**Directions for this task**
Repeat every record exactly, omitting the pictures.

**Records for this task**
************

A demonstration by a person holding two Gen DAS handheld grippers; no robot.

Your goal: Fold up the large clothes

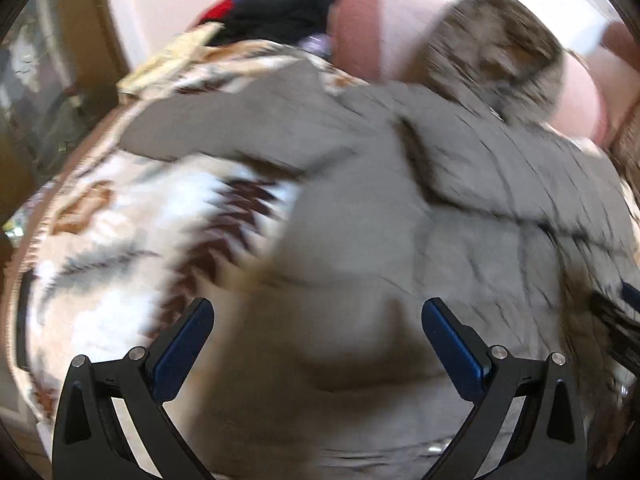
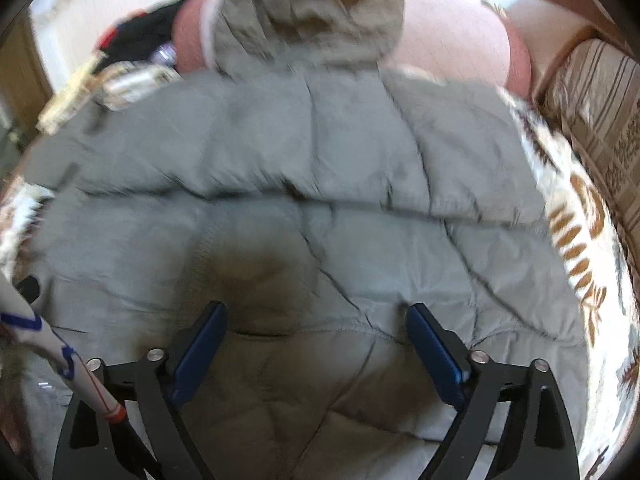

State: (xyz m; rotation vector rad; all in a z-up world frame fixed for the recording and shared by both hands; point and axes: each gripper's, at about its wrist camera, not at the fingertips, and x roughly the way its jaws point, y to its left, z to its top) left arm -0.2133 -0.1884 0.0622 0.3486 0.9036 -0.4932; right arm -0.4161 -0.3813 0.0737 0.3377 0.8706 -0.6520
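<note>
A large grey quilted coat (image 1: 400,208) lies spread on a patterned blanket (image 1: 112,248), its fur-trimmed hood (image 1: 496,44) at the far end. One sleeve (image 1: 224,128) stretches to the left. My left gripper (image 1: 318,320) is open and empty, just above the coat's lower part. In the right wrist view the coat (image 2: 320,152) fills the frame, with the hood (image 2: 316,12) at the top. My right gripper (image 2: 316,320) is open and empty above the coat's lower quilted panel. Both views are motion-blurred.
The blanket (image 2: 580,264) covers a bed. A pink pillow (image 2: 452,44) and dark clothes (image 1: 280,12) lie at the head. A striped cushion (image 2: 600,120) is at the right. A wooden door (image 1: 80,40) stands at the left.
</note>
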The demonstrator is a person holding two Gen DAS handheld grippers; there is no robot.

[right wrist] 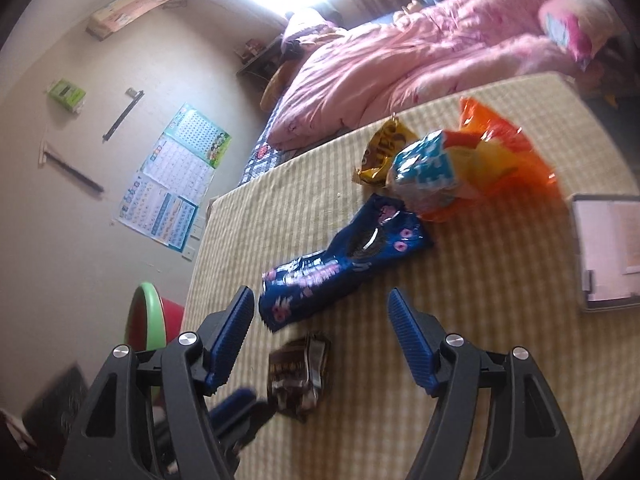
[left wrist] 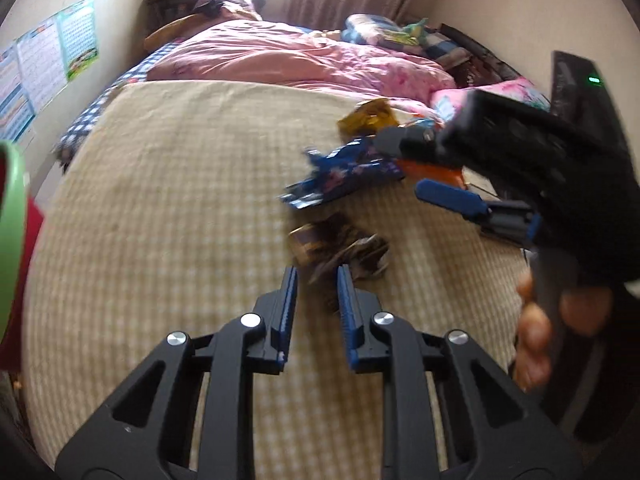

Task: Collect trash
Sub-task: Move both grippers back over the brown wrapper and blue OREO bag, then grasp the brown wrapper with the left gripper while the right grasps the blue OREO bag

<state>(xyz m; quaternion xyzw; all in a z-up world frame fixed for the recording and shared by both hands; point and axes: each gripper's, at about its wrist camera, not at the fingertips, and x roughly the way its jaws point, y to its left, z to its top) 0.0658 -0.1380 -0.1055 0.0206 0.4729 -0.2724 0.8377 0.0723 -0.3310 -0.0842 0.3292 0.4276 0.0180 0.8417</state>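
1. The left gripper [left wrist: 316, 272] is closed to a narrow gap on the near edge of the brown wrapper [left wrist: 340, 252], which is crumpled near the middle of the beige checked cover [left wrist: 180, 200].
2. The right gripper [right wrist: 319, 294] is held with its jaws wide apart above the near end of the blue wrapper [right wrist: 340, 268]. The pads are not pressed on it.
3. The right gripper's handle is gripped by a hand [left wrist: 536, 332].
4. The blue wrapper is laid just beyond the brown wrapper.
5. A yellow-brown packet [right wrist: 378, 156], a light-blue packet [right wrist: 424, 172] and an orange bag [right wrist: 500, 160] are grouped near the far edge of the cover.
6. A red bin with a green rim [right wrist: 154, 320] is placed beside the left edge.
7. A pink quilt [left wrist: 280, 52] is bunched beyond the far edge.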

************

**Completed exercise**
A demonstration by a person holding two Gen DAS handheld grippers; no robot.

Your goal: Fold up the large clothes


State: (xyz m; rotation vector rad; all in a z-up world frame fixed for the recording and shared by both hands; point and axes: each gripper's, at about its wrist camera, not at the fingertips, and x roughly the way its jaws point, y to its left, z to its top) left arm -0.2133 -0.1884 0.0622 0.3486 0.9036 -0.4932; right arm -0.4161 -0.3813 0.0737 0.3377 0.8706 -0.6520
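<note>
A large grey quilted coat (image 1: 400,208) lies spread on a patterned blanket (image 1: 112,248), its fur-trimmed hood (image 1: 496,44) at the far end. One sleeve (image 1: 224,128) stretches to the left. My left gripper (image 1: 318,320) is open and empty, just above the coat's lower part. In the right wrist view the coat (image 2: 320,152) fills the frame, with the hood (image 2: 316,12) at the top. My right gripper (image 2: 316,320) is open and empty above the coat's lower quilted panel. Both views are motion-blurred.
The blanket (image 2: 580,264) covers a bed. A pink pillow (image 2: 452,44) and dark clothes (image 1: 280,12) lie at the head. A striped cushion (image 2: 600,120) is at the right. A wooden door (image 1: 80,40) stands at the left.
</note>
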The demonstrator is a person holding two Gen DAS handheld grippers; there is no robot.

[right wrist] 
[left wrist] 

Task: Collect trash
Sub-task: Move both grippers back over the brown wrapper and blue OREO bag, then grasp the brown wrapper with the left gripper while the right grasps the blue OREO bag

<state>(xyz m; quaternion xyzw; all in a z-up world frame fixed for the recording and shared by both hands; point and axes: each gripper's, at about its wrist camera, not at the fingertips, and x roughly the way its jaws point, y to its left, z to its top) 0.0658 -0.1380 -0.1055 0.0206 0.4729 -0.2724 0.8377 0.0723 -0.3310 -0.0842 0.3292 0.4276 0.0180 0.8417</state>
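1. The left gripper [left wrist: 316, 272] is closed to a narrow gap on the near edge of the brown wrapper [left wrist: 340, 252], which is crumpled near the middle of the beige checked cover [left wrist: 180, 200].
2. The right gripper [right wrist: 319, 294] is held with its jaws wide apart above the near end of the blue wrapper [right wrist: 340, 268]. The pads are not pressed on it.
3. The right gripper's handle is gripped by a hand [left wrist: 536, 332].
4. The blue wrapper is laid just beyond the brown wrapper.
5. A yellow-brown packet [right wrist: 378, 156], a light-blue packet [right wrist: 424, 172] and an orange bag [right wrist: 500, 160] are grouped near the far edge of the cover.
6. A red bin with a green rim [right wrist: 154, 320] is placed beside the left edge.
7. A pink quilt [left wrist: 280, 52] is bunched beyond the far edge.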

There is no more to the exercise.